#### Raw data ####

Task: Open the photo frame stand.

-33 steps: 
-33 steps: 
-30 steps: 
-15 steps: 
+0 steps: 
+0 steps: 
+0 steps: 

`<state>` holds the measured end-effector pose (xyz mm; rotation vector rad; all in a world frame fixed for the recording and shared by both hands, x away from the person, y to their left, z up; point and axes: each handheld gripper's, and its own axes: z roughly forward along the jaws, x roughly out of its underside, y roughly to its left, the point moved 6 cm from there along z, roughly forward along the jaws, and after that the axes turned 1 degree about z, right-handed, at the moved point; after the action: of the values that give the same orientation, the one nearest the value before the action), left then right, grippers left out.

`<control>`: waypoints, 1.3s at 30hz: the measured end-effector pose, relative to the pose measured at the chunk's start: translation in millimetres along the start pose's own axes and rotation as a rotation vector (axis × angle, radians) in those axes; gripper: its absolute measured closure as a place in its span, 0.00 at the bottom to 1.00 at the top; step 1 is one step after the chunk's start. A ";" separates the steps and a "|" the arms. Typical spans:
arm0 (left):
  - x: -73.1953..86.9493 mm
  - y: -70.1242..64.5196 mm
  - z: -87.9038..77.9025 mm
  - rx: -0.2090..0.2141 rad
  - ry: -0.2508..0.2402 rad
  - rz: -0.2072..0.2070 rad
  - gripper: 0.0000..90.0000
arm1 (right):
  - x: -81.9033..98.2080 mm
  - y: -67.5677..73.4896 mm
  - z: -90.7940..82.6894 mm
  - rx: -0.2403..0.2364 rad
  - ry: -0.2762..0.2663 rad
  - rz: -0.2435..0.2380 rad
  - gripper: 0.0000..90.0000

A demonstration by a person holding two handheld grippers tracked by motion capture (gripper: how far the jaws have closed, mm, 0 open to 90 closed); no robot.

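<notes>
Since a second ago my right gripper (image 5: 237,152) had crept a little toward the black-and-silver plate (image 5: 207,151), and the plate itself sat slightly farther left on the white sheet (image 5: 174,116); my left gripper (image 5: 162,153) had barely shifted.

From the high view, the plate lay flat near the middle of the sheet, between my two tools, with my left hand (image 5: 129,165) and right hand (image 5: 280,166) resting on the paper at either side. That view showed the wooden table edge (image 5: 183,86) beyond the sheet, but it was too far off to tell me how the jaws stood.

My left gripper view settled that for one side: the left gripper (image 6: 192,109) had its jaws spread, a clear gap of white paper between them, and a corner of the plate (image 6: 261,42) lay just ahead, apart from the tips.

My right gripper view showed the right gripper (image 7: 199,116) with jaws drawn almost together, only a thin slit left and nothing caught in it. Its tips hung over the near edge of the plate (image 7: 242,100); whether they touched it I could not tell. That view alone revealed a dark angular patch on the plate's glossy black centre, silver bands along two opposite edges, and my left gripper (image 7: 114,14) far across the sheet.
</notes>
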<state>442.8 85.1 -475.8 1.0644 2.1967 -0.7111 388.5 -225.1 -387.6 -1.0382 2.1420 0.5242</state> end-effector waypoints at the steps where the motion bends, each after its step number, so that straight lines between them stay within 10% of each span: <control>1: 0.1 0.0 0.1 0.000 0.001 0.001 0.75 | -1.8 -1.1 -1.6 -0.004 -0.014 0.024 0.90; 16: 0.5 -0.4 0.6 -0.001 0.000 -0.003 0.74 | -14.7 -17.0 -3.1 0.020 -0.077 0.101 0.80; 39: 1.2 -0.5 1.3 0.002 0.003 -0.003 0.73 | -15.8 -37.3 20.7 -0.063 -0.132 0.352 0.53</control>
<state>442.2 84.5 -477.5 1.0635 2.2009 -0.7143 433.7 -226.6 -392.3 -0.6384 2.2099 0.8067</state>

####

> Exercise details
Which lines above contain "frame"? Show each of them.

> Result below
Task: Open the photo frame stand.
`<state>` holds the measured end-effector pose (xyz mm; rotation vector rad; all in a world frame fixed for the recording and shared by both hands, x away from the person, y to their left, z up; point and axes: each handheld gripper's, and its own axes: z roughly forward along the jaws, x roughly out of its underside, y roughly to its left, the point moved 6 cm from there along z, roughly forward along the jaws, and after that the axes turned 1 degree about z, right-handed, at the moved point; after the action: of the values that give the same orientation, the one nearest the value before the action), left then right, grippers left out.

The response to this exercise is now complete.